> WHAT YOU SHOULD DO:
Copy the complete listing word for word, but do not carry over any images.

> DATA EXTRACT:
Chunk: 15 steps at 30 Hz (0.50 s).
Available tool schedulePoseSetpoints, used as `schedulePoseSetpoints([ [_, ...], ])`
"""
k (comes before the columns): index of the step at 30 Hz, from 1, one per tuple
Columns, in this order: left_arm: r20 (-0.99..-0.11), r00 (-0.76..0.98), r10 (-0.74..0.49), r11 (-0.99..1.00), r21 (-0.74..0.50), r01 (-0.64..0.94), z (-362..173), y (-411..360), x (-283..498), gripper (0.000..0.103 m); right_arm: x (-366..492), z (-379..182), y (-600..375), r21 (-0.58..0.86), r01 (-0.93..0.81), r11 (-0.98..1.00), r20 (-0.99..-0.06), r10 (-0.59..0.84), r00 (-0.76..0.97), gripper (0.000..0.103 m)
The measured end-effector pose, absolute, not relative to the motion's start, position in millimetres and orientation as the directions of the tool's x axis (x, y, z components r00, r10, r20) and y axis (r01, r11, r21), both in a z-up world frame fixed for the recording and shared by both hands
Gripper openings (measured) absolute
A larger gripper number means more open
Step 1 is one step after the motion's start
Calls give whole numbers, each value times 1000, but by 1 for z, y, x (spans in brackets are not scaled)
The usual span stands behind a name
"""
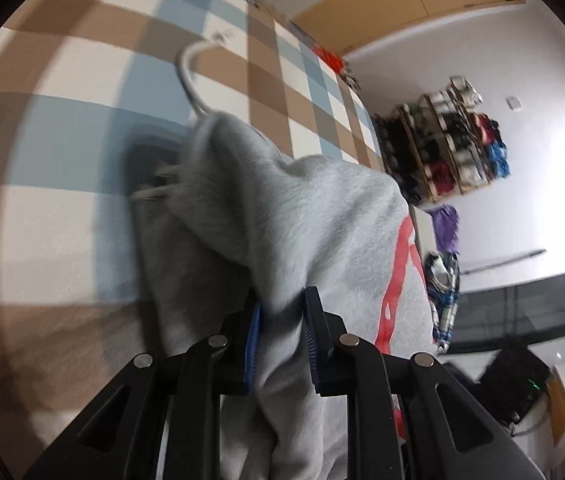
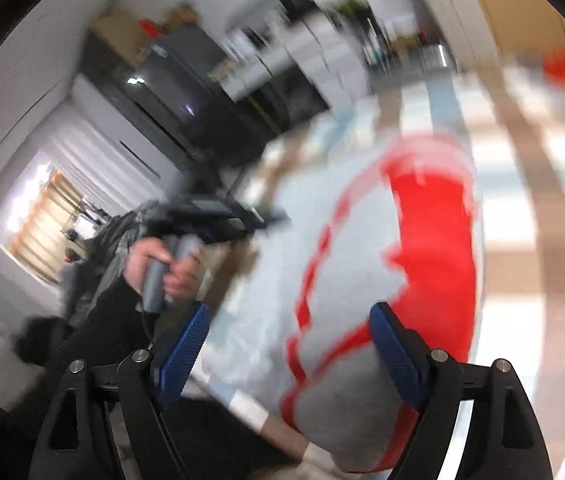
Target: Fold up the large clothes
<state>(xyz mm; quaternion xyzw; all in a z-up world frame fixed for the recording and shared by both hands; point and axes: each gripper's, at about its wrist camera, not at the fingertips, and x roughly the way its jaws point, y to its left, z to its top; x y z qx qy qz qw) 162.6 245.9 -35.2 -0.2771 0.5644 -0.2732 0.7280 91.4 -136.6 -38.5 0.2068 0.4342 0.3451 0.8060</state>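
- Left wrist view: the left gripper [image 1: 280, 320] was clamped on a bunched fold of the grey sweatshirt [image 1: 282, 208], which hung over the checked blanket [image 1: 62, 140].
- Right wrist view, blurred: the right gripper [image 2: 290, 344] stood wide apart, gripping nothing; the sweatshirt's red print [image 2: 434, 248] lay between and beyond its pads.

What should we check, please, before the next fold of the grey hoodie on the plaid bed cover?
1. Left gripper clamped on the grey hoodie: ok, fabric is pinched between its blue pads.
2. Right gripper free to regrasp: ok, jaws stand wide; the hoodie's red-printed fabric lies between them, unpinched.
3. Hood drawcord clear of the fold: not ok, it trails loose across the plaid bed cover.
4. Hoodie lying flat: not ok, it hangs bunched from the left gripper.
5. Space on the cover beside the hoodie: ok in the left wrist view.
6. Exact spot for the right gripper's regrasp: cannot tell, that view is heavily blurred.
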Motion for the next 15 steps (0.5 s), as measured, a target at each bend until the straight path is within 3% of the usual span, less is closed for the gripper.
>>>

> EXERCISE RESPONSE:
Chunk: 15 steps at 30 Hz (0.50 s).
Available tool schedulePoseSetpoints, used as `schedulePoseSetpoints([ [_, ...], ])`
"""
k (comes before the columns): index of the step at 30 Hz, from 1, one per tuple
Columns, in this order: left_arm: r20 (-0.99..-0.11), r00 (-0.76..0.98), r10 (-0.74..0.49), r11 (-0.99..1.00), r21 (-0.74..0.50), r01 (-0.64..0.94), z (-362..173), y (-411..360), x (-283..498), gripper (0.000..0.103 m); right_arm: x (-366..492), z (-379..182), y (-600..375), r21 (-0.58..0.86), r01 (-0.93..0.81), r11 (-0.98..1.00), r20 (-0.99..-0.06), r10 (-0.59..0.84), r00 (-0.76..0.97), gripper (0.000..0.103 m)
The measured end-effector pose, absolute, not relative to the motion's start, position in millimetres and orientation as the directions of the tool's x axis (x, y, z components r00, r10, r20) and y axis (r01, r11, r21), both in a z-up world frame fixed for the recording and shared by both hands
Gripper openings (measured) absolute
A larger gripper number means more open
Step 1 is one step after the motion's start
Calls give whole numbers, each value times 1000, but by 1 for z, y, x (spans in brackets are not scaled)
The usual span stands behind a name
"""
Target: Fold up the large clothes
<state>(xyz mm; quaternion xyzw; all in a z-up world frame fixed for the recording and shared by both hands; point and axes: each gripper's, at about its wrist camera, not at the fingertips, and x roughly the way its jaws point, y to its left, z to its top; x y z qx qy qz qw) 162.6 245.9 -35.2 -0.2771 0.5644 -0.2732 0.7280 91.4 -136.6 -38.5 0.2068 0.4342 0.3451 0.8060</state>
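- Left wrist view: the left gripper [image 1: 280, 320] was clamped on a bunched fold of the grey sweatshirt [image 1: 282, 208], which hung over the checked blanket [image 1: 62, 140].
- Right wrist view, blurred: the right gripper [image 2: 290, 344] stood wide apart, gripping nothing; the sweatshirt's red print [image 2: 434, 248] lay between and beyond its pads.

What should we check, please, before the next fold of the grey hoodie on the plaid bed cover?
1. Left gripper clamped on the grey hoodie: ok, fabric is pinched between its blue pads.
2. Right gripper free to regrasp: ok, jaws stand wide; the hoodie's red-printed fabric lies between them, unpinched.
3. Hood drawcord clear of the fold: not ok, it trails loose across the plaid bed cover.
4. Hoodie lying flat: not ok, it hangs bunched from the left gripper.
5. Space on the cover beside the hoodie: ok in the left wrist view.
6. Exact spot for the right gripper's regrasp: cannot tell, that view is heavily blurred.
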Motion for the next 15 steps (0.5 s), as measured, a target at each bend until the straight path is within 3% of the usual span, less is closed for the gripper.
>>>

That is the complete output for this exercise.